Sonnets of Desire, Longing, and Whimsy


For conductor score inquiries, please email Inkjar Publishing Company.

I. Now by this moon, before this moon shall wane
III. I shall forget you presently, my dear
II. Time does not bring relief; you all have lied

AUDIO
Grant Park Chorus; Christopher Bell, conductor

DURATION
8’40”

INSTRUMENTATION
SATB (div.) a cappella

POET
Edna St. Vincent Millay

YEAR COMPOSED
2004

COMMISSIONER
Volti

ORDERING SCORES
This work is published as a digital score with a performance license. The pricing is based on the number of singers in a choir:
  • $75: up to 20 singers
  • $150: 21-50 singers
  • $225: 51-79 singers
  • $300: 80+ singers
To order:
  • Click on the link to email Inkjar Publishing Company
  • Specify the number of singers and the name of your choir.
  • An invoice will be sent to you via PayPal.
  • Once payment is received, you will be emailed the licensed PDF within three business days (excluding weekends and holidays).
PROGRAM NOTES
Edna St. Vincent Millay (1892-1950) was an American poet who produced a great body of work in her lifetime. Among her works are several books of poetry, essays, plays, an opera libretto, and over two hundred sonnets. The sonnets cover a vast range of topics including love, loss, beauty, music, death, war, science, legendary figures, and the end of humanity. Beautifully constructed, I find that many of Millay’s sonnets are well suited to be set to music. From 2000-2006, I set sixteen of her sonnets for a cappella choir, arranged into six sonnet sets.

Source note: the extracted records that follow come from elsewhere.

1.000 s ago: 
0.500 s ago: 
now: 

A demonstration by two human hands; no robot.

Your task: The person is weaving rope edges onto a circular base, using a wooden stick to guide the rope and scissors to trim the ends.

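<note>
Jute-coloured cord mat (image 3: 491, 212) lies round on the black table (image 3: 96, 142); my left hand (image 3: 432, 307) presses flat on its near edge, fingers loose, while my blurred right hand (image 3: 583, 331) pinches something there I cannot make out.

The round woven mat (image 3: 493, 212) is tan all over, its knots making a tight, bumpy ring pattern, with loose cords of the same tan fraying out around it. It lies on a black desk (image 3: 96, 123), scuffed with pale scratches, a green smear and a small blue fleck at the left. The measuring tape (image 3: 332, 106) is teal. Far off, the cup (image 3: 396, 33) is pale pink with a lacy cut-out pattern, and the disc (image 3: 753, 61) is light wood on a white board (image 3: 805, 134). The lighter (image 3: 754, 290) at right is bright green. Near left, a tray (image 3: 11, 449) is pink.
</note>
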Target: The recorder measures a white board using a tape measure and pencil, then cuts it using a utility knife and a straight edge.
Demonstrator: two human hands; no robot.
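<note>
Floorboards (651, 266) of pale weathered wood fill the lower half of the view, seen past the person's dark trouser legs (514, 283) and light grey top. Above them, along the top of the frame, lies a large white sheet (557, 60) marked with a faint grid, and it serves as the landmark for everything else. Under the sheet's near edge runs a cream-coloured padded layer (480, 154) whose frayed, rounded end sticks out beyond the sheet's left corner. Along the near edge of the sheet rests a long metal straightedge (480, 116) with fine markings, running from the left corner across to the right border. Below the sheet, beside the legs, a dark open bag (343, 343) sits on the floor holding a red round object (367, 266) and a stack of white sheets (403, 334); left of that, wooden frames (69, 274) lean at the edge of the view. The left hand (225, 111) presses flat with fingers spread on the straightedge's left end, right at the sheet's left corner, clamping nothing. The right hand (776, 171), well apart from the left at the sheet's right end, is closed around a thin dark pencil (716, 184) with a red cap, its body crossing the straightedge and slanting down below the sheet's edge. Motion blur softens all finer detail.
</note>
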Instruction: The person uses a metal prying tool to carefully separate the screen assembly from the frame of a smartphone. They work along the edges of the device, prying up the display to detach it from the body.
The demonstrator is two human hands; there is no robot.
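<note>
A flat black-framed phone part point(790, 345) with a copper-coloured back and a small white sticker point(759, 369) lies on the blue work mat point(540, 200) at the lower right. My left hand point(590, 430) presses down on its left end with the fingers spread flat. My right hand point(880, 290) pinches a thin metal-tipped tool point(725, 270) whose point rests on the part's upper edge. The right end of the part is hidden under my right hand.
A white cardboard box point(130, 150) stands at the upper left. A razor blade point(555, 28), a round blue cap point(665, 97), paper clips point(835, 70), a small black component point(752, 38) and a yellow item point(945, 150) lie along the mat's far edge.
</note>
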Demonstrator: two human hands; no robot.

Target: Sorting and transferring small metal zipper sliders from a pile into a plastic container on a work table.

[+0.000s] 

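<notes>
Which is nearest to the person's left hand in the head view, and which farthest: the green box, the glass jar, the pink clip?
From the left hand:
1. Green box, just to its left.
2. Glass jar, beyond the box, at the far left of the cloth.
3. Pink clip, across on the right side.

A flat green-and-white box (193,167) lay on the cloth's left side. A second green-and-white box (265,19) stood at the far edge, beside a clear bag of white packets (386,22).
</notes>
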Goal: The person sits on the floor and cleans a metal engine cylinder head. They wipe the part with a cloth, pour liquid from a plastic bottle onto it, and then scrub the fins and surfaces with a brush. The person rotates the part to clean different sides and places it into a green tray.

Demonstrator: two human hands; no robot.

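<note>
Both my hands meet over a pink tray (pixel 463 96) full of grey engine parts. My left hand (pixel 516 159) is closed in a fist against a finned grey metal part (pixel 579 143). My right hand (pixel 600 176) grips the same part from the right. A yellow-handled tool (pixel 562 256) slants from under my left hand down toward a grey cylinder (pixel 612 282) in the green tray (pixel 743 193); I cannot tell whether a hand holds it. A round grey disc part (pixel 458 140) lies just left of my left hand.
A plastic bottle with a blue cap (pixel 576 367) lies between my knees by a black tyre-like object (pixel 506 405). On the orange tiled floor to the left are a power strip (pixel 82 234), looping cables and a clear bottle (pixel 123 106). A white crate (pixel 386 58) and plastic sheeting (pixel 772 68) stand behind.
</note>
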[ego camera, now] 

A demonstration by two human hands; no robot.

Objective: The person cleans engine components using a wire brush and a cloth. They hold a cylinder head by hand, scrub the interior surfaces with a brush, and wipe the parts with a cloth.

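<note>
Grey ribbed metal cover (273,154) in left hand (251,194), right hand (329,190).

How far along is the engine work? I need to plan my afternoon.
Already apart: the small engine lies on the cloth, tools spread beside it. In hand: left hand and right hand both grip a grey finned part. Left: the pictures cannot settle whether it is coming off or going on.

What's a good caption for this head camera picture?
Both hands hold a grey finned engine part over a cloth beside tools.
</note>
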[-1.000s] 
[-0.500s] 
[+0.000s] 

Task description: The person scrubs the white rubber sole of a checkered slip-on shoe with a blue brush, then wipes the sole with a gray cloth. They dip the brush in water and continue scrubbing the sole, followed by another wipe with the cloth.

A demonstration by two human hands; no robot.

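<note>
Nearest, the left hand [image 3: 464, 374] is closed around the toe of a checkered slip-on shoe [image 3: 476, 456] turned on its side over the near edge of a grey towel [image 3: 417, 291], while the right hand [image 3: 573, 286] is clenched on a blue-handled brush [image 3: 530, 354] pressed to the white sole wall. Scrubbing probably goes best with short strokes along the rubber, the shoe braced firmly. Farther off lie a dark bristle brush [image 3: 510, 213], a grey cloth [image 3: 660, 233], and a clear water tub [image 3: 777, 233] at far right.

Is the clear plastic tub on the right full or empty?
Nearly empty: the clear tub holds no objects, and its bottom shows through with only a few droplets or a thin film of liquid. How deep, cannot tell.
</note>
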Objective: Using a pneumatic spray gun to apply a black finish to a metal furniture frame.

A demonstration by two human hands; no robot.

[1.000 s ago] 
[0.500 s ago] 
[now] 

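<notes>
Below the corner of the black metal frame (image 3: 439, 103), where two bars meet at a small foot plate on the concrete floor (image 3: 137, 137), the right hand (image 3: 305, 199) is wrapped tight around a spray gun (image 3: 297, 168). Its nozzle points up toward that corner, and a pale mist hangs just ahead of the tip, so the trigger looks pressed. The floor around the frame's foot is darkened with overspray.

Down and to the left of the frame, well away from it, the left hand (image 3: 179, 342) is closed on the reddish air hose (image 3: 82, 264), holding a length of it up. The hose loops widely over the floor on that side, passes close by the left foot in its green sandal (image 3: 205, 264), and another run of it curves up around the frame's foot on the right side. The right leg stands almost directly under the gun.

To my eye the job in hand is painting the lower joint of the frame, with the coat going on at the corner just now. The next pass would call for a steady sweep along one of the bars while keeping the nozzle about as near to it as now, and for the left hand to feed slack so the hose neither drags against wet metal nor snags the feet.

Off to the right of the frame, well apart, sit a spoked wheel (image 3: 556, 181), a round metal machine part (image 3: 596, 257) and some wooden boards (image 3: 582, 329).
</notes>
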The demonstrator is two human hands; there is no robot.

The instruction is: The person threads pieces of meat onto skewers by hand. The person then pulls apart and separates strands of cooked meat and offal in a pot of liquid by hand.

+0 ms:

Sonnets of Desire, Longing, and Whimsy
explores three aspects of love: unrequited passion, the ache after a breakup, and flirtation.
-S.G.

PERUSAL SCORE
Click here

TEXTS
I. Now by this moon
Now by this moon, before this moon shall wane 
I shall be dead or I shall be with you! 
No moral concept can outweigh the pain 
Past rack and wheel this absence puts me through; 
Faith, honour, pride, endurance, what the tongues 
Of tedious men will say, or what the law— 
For which of these do I fill up my lungs 
With brine and fire at every breath I draw? 
Time, and to spare, for patience by and by, 
Time to be cold and time to sleep alone; 
Let me no more until the hour I die 
Defraud my innocent senses of their own. 
Before this moon shall darken, say of me: 
She's in her grave, or where she wants to be.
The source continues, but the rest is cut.